ERIC Number: ED209931
Record Type: Non-Journal
Publication Date: 1981-Nov
Pages: 10
Abstractor: N/A
ISBN: N/A
ISSN: N/A
EISSN: N/A
Available Date: N/A
Syntactic Acquisition of the Count/Mass Distinction.
Gordon, Peter
The count/mass disinction is often considered to be a semantic one because it distinguishes those nouns that refer to countable things from those that refer to non-countable things. However, exceptions indicate that semantic properties alone are not sufficient to determine noun sub-categorization. Therefore, such sub-categorization must be defined syntactically for the mature language user. This syntactic definition is couched in terms of distributional properties such as privileges of occurrence within a set of syntactic contexts. Membership within a category or subcategory is defined over a set of linguistic environments into which lexical insertion of that category is permissible. The acquisition of a set of selection rules on quantifiers is examined that invokes the count/mass distinction and serves to partially define the distinction itself from a syntactic distributional viewpoint. Results of an experiment are presented that suggest certain overgeneralizations over this set of syntactic contexts.
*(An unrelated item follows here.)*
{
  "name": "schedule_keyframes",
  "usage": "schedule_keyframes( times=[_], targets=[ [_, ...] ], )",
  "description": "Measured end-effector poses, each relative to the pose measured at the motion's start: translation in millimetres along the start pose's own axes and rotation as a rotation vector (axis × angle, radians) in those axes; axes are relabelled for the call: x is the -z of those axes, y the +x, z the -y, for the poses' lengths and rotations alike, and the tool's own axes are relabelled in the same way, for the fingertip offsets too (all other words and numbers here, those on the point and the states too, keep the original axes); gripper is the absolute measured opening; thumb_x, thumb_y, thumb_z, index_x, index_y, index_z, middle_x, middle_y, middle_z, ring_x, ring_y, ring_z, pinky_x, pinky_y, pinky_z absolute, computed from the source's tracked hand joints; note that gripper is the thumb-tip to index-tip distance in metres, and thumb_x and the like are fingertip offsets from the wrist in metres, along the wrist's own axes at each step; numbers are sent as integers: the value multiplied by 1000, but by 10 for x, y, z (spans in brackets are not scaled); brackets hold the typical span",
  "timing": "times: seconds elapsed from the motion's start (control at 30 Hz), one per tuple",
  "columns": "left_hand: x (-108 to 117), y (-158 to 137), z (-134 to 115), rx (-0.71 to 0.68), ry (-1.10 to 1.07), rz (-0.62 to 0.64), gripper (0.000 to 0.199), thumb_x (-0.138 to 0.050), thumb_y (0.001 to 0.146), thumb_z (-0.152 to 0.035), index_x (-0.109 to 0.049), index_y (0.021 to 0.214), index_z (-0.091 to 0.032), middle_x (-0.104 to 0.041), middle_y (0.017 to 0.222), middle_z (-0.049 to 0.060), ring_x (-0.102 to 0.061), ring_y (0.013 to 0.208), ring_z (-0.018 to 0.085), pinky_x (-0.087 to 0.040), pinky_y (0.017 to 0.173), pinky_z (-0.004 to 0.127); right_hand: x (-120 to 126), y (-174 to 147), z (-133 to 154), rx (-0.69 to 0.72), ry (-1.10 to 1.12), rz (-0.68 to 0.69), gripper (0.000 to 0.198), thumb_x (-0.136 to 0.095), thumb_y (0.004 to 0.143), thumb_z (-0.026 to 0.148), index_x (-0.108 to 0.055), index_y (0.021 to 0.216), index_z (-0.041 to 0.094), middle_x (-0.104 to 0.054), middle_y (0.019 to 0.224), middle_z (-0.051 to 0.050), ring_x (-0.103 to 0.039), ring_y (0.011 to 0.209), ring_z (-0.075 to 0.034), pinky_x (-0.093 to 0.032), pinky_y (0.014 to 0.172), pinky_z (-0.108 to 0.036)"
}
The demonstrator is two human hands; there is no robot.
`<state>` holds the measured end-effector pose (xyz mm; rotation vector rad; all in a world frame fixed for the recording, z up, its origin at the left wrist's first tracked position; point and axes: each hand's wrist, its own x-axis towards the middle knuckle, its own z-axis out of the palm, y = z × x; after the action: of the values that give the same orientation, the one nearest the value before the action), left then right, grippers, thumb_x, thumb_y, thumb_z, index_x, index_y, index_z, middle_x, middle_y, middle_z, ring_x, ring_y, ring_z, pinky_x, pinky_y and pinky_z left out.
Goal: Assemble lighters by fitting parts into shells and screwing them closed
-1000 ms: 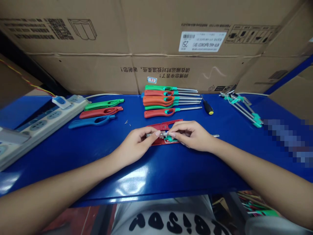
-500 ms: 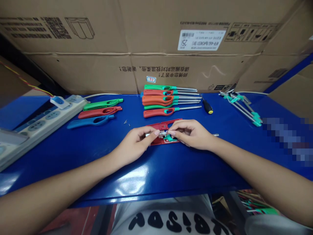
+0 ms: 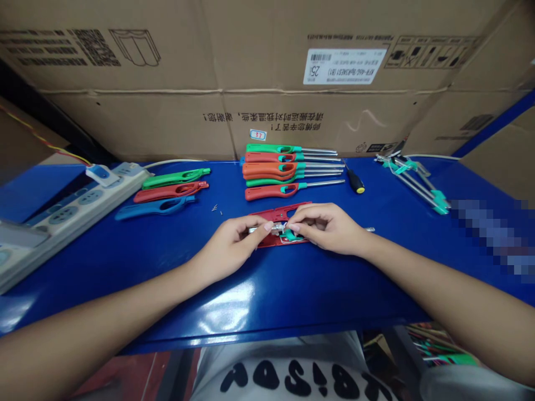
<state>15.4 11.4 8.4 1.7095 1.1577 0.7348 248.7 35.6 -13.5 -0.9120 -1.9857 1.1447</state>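
Note:
A red lighter casing (image 3: 271, 215) lies opened in two halves on the blue table. Over its left part, my left hand (image 3: 234, 242) pinches a small clear gas tank (image 3: 276, 228) between thumb and fingers. My right hand (image 3: 328, 229) is closed at the tank's right end, its fingertips together on something too small to name. Below those fingertips a green trigger (image 3: 289, 236) and a thin white wire sit in the nearer half. The tip of a metal tube (image 3: 370, 229) sticks out to the right from behind my right hand.
Several assembled lighters (image 3: 271, 192) lie at the back beside a screwdriver (image 3: 355, 182). Empty casings (image 3: 156, 207) and a power strip (image 3: 79, 209) are at left, loose screws (image 3: 214, 208) nearer. Metal tubes with green parts (image 3: 418, 184) lie right. A cardboard wall (image 3: 259, 72) stands behind.

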Motion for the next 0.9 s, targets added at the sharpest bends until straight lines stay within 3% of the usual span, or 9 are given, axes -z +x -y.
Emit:
schedule_keyframes(
  times=[0.47, 0.9],
  targets=[
    [-33, -27, 27, -70, 26, -35, 27, -61, 92, -40, -77, 90, -18, -66, 65, -1, -52, 58, 13, -44, 61, 25, 12, -18, 8, -25, 20, 20, 22, -67, 90, 35, -74, 90, 14, -70, 79, -6, -59, 64, -11, -46, 55, -22],
    [-47, -21, 30, -68, -29, 17, 27, -61, 92, -34, -79, 90, -15, -72, 72, 0, -53, 60, 11, -40, 56, 21, 4, -16, 10, -86, 65, 25, 24, -68, 88, 36, -73, 90, 13, -67, 76, -5, -56, 62, -11, -44, 55, -23]
  ],
)
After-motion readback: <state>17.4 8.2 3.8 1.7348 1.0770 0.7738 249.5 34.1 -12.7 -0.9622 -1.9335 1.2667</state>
The results illustrate that in acquiring the count/mass distinction, children must learn that: (1) mass nouns may not be pluralized; (2) certain quantifiers exclusively select for either count or mass nouns; and (3) certain quantifiers take singular count nouns even though plural quantities are being referred to. (Author/JK)
Descriptors: Child Language, Children, Error Analysis (Language), Language Acquisition, Language Research, Nouns, Plurals, Semantics, Syntax
Publication Type: Reports - Research
Education Level: N/A
Audience: N/A
Language: English
Sponsor: N/A
Authoring Institution: Stanford Univ., CA. Dept. of Linguistics.